NAME¶
unbound-host - unbound DNS lookup utility
SYNOPSIS¶
unbound-host [
-vdhr46] [
-c class] [
-t
type]
hostname [
-y key] [
-f keyfile]
[
-F namedkeyfile] [
-C configfile]
DESCRIPTION¶
Unbound-host uses the unbound validating resolver to query for the
hostname and display results. With the
-v option it displays validation
status: secure, insecure, bogus (security failure).

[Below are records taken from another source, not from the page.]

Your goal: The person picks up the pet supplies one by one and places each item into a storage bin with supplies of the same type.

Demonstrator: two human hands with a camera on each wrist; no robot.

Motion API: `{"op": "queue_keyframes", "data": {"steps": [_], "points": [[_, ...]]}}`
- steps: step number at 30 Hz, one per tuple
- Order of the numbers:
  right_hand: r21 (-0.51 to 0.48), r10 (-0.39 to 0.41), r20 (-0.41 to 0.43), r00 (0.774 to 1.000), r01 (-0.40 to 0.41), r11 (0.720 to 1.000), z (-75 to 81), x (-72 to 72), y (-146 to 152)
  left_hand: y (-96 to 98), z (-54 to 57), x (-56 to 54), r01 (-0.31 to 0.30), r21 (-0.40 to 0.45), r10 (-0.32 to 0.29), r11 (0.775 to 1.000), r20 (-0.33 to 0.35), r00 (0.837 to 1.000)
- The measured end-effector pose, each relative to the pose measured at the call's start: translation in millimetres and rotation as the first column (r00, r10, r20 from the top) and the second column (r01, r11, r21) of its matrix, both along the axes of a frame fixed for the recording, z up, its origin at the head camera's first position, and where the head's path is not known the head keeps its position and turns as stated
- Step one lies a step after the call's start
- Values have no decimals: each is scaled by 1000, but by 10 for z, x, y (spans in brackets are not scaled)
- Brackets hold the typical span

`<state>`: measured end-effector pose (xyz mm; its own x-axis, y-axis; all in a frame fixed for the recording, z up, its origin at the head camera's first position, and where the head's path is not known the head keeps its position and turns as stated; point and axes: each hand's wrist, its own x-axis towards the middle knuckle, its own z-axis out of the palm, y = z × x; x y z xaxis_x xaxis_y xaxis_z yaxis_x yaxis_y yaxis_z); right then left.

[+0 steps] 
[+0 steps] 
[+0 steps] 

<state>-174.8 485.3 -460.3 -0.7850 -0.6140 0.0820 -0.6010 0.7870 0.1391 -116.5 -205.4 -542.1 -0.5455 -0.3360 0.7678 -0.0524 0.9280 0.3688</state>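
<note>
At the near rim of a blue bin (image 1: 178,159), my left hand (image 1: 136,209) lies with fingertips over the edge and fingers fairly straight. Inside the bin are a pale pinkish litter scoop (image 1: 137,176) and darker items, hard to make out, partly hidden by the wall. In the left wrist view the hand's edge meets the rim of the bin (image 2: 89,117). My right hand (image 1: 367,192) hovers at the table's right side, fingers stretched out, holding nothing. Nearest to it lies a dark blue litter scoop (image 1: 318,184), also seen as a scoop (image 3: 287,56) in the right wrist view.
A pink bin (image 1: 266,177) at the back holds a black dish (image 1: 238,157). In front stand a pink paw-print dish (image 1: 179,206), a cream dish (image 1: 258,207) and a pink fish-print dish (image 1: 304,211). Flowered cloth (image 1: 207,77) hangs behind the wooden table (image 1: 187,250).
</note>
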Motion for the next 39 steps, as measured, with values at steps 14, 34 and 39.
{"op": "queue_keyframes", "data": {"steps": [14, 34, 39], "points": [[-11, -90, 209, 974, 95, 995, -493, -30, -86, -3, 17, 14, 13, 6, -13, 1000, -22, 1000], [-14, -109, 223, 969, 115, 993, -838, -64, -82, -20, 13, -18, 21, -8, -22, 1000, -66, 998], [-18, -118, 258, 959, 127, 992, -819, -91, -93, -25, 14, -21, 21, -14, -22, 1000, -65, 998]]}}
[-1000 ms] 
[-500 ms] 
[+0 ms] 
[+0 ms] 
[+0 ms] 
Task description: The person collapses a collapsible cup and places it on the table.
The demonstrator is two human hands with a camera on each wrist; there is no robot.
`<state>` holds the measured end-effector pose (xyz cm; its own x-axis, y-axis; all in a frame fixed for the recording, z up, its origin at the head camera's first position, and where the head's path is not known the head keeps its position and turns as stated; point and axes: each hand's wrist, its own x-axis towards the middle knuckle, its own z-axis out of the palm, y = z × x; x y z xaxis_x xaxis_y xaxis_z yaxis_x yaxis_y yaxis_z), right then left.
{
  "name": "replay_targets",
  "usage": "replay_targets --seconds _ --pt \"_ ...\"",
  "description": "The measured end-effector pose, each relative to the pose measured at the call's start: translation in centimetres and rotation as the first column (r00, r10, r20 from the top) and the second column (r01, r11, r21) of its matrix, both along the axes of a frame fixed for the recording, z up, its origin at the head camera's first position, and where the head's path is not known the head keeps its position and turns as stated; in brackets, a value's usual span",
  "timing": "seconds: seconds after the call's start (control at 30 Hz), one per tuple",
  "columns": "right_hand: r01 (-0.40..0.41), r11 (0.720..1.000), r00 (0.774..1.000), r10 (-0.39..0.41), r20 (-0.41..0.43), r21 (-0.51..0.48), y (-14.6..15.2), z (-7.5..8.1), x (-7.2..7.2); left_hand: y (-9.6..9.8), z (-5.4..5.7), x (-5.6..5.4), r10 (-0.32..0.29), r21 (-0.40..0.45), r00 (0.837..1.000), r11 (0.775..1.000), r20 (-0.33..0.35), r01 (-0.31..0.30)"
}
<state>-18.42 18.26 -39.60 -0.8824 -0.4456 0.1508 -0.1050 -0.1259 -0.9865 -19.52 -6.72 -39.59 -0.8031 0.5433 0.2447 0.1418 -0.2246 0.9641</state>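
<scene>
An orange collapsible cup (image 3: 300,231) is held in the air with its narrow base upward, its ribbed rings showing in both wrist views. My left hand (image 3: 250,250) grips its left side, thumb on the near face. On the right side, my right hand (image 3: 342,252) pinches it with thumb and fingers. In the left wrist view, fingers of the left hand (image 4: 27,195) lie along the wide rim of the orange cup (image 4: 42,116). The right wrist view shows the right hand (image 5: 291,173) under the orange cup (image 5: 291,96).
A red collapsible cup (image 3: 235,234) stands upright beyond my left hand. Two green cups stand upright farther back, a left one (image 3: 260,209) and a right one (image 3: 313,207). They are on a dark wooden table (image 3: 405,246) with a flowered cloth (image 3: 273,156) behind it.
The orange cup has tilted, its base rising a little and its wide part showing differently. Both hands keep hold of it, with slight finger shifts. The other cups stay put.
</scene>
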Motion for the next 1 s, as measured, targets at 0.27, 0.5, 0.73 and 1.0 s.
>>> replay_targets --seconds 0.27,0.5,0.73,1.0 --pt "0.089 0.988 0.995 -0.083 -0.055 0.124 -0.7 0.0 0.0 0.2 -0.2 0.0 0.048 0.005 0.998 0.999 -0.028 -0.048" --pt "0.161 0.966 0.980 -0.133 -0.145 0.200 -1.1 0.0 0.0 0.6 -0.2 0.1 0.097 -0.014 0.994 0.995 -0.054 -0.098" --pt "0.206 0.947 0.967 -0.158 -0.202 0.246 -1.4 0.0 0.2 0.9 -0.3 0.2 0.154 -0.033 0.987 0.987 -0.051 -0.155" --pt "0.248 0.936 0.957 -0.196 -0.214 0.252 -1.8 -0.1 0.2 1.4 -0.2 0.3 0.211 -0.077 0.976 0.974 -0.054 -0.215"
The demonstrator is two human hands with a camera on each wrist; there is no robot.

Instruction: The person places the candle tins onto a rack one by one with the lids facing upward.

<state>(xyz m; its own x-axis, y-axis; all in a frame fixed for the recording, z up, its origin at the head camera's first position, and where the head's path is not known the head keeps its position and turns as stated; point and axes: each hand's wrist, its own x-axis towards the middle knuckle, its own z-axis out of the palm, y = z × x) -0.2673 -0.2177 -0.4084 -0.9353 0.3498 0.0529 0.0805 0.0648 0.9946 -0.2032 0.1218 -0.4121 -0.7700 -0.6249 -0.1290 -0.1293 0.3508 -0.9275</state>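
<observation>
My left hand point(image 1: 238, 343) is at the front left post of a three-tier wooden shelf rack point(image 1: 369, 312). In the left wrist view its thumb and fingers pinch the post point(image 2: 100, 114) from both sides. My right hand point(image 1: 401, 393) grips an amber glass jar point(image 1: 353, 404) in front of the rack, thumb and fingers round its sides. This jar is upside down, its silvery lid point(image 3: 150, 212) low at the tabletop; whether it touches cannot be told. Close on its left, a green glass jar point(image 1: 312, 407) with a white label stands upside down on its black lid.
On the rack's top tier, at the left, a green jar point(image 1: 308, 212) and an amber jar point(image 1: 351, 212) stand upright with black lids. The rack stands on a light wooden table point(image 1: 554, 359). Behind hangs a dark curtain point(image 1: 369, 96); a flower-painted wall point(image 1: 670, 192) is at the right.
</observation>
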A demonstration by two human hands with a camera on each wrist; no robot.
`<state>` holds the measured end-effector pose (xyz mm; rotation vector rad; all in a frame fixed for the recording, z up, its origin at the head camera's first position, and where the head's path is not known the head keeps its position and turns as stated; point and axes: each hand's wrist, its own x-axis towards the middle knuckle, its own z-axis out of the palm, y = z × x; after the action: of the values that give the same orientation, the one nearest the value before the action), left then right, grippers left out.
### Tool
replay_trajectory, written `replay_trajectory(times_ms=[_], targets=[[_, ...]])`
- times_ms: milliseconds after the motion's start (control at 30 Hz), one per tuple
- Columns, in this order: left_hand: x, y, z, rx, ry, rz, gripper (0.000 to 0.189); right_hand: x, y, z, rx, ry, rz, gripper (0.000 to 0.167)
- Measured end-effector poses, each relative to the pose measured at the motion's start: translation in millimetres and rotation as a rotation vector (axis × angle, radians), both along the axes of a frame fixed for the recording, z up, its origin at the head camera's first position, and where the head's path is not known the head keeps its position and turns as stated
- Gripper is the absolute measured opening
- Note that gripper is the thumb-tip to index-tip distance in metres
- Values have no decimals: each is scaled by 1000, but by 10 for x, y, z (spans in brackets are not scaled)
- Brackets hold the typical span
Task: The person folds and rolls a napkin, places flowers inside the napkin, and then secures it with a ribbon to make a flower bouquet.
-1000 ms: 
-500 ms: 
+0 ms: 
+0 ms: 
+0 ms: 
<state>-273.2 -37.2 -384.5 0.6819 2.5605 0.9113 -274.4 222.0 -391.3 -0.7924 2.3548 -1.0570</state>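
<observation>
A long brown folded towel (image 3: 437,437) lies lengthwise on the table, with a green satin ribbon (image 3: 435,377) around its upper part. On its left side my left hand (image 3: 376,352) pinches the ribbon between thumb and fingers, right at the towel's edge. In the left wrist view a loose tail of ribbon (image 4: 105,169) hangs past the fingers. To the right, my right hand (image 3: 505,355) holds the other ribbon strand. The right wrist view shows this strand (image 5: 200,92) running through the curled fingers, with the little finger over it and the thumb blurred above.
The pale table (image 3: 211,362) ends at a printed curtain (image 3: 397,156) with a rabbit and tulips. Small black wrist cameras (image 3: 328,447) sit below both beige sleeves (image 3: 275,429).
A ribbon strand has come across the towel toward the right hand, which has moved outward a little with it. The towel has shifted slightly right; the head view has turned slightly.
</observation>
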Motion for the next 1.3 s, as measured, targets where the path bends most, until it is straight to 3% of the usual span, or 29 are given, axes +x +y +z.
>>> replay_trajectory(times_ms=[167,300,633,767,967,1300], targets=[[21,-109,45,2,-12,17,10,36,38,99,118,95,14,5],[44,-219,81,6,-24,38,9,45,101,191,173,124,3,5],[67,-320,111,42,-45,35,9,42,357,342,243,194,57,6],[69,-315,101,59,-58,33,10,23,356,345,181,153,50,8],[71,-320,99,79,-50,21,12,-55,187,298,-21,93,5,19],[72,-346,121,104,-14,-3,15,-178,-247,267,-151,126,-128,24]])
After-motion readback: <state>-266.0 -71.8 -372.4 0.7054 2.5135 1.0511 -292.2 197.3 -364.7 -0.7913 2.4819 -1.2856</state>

By default it reads no configuration file whatsoever. It attempts to reach the
internet root servers. With
-C an unbound config file and with
-r resolv.conf can be read.
The available options are:
- hostname
- This name is resolved (looked up in the DNS). If a IPv4 or
IPv6 address is given, a reverse lookup is performed.
- -h
- Show the version and commandline option help.
- -v
- Enable verbose output and it shows validation results, on
every line. Secure means that the NXDOMAIN (no such domain name), nodata
(no such data) or positive data response validated correctly with one of
the keys. Insecure means that that domain name has no security set up for
it. Bogus (security failure) means that the response failed one or more
checks, it is likely wrong, outdated, tampered with, or broken.
- -d
- Enable debug output to stderr. One -d shows what the
resolver and validator are doing and may tell you what is going on. More
times, -d -d, gives a lot of output, with every packet sent and
received.
- -c class
- Specify the class to lookup for, the default is IN the
internet class.
- -t type
- Specify the type of data to lookup. The default looks for
IPv4, IPv6 and mail handler data, or domain name pointers for reverse
queries.
- -y key
- Specify a public key to use as trust anchor. This is the
base for a chain of trust that is built up from the trust anchor to the
response, in order to validate the response message. Can be given as a DS
or DNSKEY record. For example -y "example.com DS 31560 5 1
1CFED84787E6E19CCF9372C1187325972FE546CD".
- -f keyfile
- Reads keys from a file. Every line has a DS or DNSKEY
record, in the format as for -y. The zone file format, the same as dig and
drill produce.
- -F namedkeyfile
- Reads keys from a BIND-style named.conf file. Only the
trusted-key {}; entries are read.
- -C configfile
- Uses the specified unbound.conf to prime
libunbound(3).
- -r
- Read /etc/resolv.conf, and use the forward DNS servers from
there (those could have been set by DHCP). More info in
resolv.conf(5). Breaks validation if those servers do not support
DNSSEC.
- -4
- Use solely the IPv4 network for sending packets.
- -6
- Use solely the IPv6 network for sending packets.
EXAMPLES¶
Some examples of use. The keys shown below are fakes, thus a security failure is
encountered.
$ unbound-host www.example.com
$ unbound-host -v -y "example.com DS 31560 5 1
1CFED84787E6E19CCF9372C1187325972FE546CD" www.example.com
$ unbound-host -v -y "example.com DS 31560 5 1
1CFED84787E6E19CCF9372C1187325972FE546CD" 192.0.2.153
EXIT CODE¶
The unbound-host program exits with status code 1 on error, 0 on no error. The
data may not be available on exit code 0, exit code 1 means the lookup
encountered a fatal error.
SEE ALSO¶
unbound.conf(5),
unbound(8).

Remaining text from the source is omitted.